First, he argues that despite the precipitous decline in manufacturing jobs brought on by globalization, Americans' livelihoods are secure due to the new information-based jobs, which Mr. Sheahan asserts, "provide better wages." If it were truly the case that manufacturing jobs are being replaced by higher paying and more productive jobs, then we would expect Americans' wages to be rising. Sadly, this is not the case.
In fact, according to the Labor Research Association, when you adjust wages for inflation, Americans are actually taking home less money today than they were through the '60s and '70s. All in all, wages have fallen about 10 percent since their high point in the early '70s.
It's worth pointing out that this fall has taken place while CEO pay has skyrocketed from about 50 times the average worker's wage to about 800 times the average wage today. This trend should give pause to Mr. Sheahan's naive assumption that the rising productivity of the American economy has benefited everyone.
The costs of this massively regressive transfer of wealth go beyond those that can be measured in simple wage terms. For instance, the percentage of Americans without health insurance has been steadily rising since the 1980s — all throughout the period of "free trade" Mr. Sheahan celebrates. For these Americans, higher productivity in industries like health care serves only as a reminder of what they are denied.
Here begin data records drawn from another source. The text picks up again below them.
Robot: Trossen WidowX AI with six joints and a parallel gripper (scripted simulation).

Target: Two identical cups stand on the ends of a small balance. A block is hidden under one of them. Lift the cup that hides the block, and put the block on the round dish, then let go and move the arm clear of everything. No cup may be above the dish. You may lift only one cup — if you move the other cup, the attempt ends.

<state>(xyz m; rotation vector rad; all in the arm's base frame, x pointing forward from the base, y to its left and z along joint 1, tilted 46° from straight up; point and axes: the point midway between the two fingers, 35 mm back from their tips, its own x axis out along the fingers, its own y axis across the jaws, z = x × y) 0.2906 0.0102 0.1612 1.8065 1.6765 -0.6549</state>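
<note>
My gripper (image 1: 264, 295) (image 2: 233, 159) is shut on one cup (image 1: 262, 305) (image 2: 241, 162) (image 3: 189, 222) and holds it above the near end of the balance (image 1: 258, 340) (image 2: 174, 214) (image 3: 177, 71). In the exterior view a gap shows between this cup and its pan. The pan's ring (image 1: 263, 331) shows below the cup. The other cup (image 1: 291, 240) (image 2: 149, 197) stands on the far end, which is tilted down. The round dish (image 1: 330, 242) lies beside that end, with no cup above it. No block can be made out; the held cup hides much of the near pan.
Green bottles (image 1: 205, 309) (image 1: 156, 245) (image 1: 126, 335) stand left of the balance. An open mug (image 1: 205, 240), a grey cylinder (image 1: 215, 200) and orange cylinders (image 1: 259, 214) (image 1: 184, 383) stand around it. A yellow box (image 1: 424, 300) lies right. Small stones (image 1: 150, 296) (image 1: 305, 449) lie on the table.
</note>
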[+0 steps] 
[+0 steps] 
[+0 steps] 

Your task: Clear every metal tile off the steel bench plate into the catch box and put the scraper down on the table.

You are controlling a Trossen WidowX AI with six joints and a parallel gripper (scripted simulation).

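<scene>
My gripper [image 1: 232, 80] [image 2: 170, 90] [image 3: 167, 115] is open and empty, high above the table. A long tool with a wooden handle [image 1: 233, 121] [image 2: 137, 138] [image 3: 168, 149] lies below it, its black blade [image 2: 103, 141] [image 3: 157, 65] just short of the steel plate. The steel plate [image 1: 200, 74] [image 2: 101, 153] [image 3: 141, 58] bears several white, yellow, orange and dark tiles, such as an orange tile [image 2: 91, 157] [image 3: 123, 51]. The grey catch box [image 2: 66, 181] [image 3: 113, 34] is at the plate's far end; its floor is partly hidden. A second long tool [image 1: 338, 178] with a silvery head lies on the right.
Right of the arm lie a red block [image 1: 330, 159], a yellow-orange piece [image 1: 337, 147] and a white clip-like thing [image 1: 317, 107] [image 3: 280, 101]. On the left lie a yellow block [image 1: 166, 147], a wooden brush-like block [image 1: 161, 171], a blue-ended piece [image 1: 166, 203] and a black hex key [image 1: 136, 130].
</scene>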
In the face of these bitter facts, Mr. Sheahan blithely asserts that we should still be happy with our current lot because, after all, "we're better off today than we were yesterday." This is, to put it gently, a pathetic argument. A citizen of the Soviet Union in the 1960s could have made the same assertion. After all, citizens no longer lived in fear of Stalin's purges, and the standard of living was considerably higher than say, 40 years earlier. Yet would anyone like to tell a Soviet citizen of the 1960s he or she should be happy with his or her life because of these improvements? Perhaps Mr. Sheahan would possess that courage, but I certainly do not.
In short, Mr. Sheahan fails to make even the most elementary case for free trade. While I agree with him that the Democratic candidates are far from offering any kind of amelioration for the economic ills facing the country, it's clear that more of what we've been getting for the past 30 years is not the answer.